The tutorial was good, however, there were still some minor problems when I followed it. I suppose you may hit these issues too and my notes below may help. I did the following in my local environment in a MacBook Pro.

  • Installed Homebrew
    • After installing, ran brew doctor to look for outstanding issues.
    • Some minor issues were found:
      • There was a warning saying Mono.framework may cause issues later on. This can be ignored.
      • There was a warning saying /usr/local/etc isn't writable, I ignored it too.
  • Installed mongodb using Homebrew
    • After installing, ran mongod to start the database process, and ran mongo test try connecting to it.
    • There were permission errors and I had to changed ownership from root to myself for these directories
      • /usr/local/var/log/mongdb
      • /usr/local/var/mongdb
  • Installed ExpressJS globally
  • Installed bower globally
    • Ran into an issue that the bower executable is sitting in /usr/local/lib/node_modules/bower/bin, but it is not in the system path and therefore cannot be excuted anywhere.
    • I'm not really sure why this happened. It may have been due to the fact that I installed Node.js manually before, and installed bower manually before as well, before installing Homebrew.
    • To resolve this issue, I uninstalled bower sudo npm uninstall -g bower and changed ~/.npm ownership to myself sudo chown -R 'whoami' ~/.npm ("whoami" in open apostrophe), and then reinstalled bower globally again.
    • This time I can see the bower executable linked from /usr/local/bin directory.
  • Installed AngularJS using bower.
  • Created blank ExpressJS app and modified it according to the tutorial to make it a To-do List management tool.
    • In step 5 of Part 2 tutorial, for some reason the end-to-end test runner would give the error Unknown provider: $animateProvider <- $animate. This was in the test step browser navigate to '/'. However, the website can still be browsed.
    • In step 7, I initially missed out a change in app.js, where routes.index needs to be given a parameter and become routes.index(todos). That made a frustrated me debugging a blank browser screen for quite some time!
    • In step 9, instead of having datepicker(ng-model="newTodo.due"), it should be div(ng-model=”newTodo.due”): datepicker() or the selected date will not be effective.
    • After step 12, for some reason, the website still will not refresh the data automatically at the set time interval.

How It Works

  • The todolist.js is the entry point of the application and carries out various bootstrapping tasks.
    • Most importantly, it uses Express facility to set up the handling of various GET and POST http requests, so that they will be handled by other scripts, e.g. routes/index.js and user.js.
  • When a GET request is sent to root path,
    • index() in /routes/index.js will be called to handle it.
    • Todo.find() will be called to retrieve todo items in database.
    • render() will use index.jade to construct the final HTML page.

Reflection

Web development landscape has evolved so much in the last few years, dynamic, sophisticated and beautiful web app can be created so much more easily now.

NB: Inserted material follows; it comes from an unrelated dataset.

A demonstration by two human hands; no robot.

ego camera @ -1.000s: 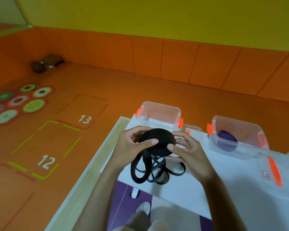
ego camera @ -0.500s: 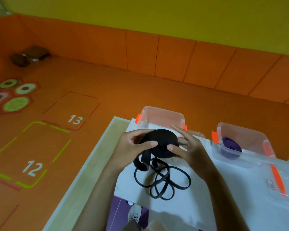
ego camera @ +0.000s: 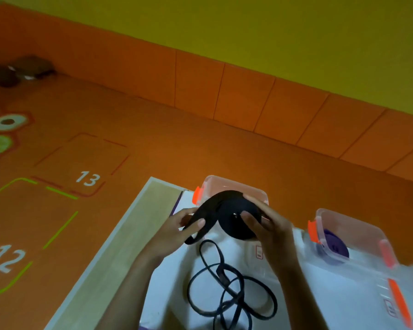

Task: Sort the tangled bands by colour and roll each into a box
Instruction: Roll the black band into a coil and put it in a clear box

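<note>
an orange floor (ego camera: 153, 151) marked with numbered squares, 12 and 13, fills most of the view, under a yellow wall (ego camera: 272, 32) footed by orange panels (ego camera: 243, 98). two dark things (ego camera: 19, 70) lie in the far left corner, too blurred to name. a pale wooden table (ego camera: 119, 246) juts in from below, with a white sheet (ego camera: 177, 270) spread over it.

two clear boxes with orange clips stand on the sheet. the far box (ego camera: 227, 184) sits just behind the hands, and the right box (ego camera: 358, 225) stands apart from it with a purple roll (ego camera: 335, 246) lying inside. a clear lid (ego camera: 396, 298) with an orange clip lies near the right box, at the frame's right edge.

the black band (ego camera: 208, 210) is held up above the sheet, in front of the far box. most of it is wound into a flat roll (ego camera: 231, 225). a short strip runs off the top of the roll to the left, and the unwound rest drops in tangled loops (ego camera: 224, 289) onto the sheet between the forearms.

the right hand (ego camera: 270, 227) grips the roll, thumb pressed on its near face and fingers curled over its far side. the left hand (ego camera: 177, 229), just beside it and not touching it, pinches the strip between thumb and fingers.
</note>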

However, the variety of tools that need to be learnt and mastered have also exploded. With this simple To-do list web app, we have come across the following tools/technologies:

  • Homebrew
  • Node.js
  • Jade
  • ExpressJS
  • bower
  • Bootstrap
  • AngularJS
  • mongoDB

This can be daunting for newbie. Fortunately they are also not too difficult to learn. My learning process follows the following path, it may help you on yours:

  1. Understand which tools are used for backend and which are for frontend.
  2. Find out where unfamiliar syntaxes come from. E.g. {{some variable}} is used by AngularJS. title= pageTitle is used by Jade.
  3. Understand how variables are passed from backend to frontend and vice versa.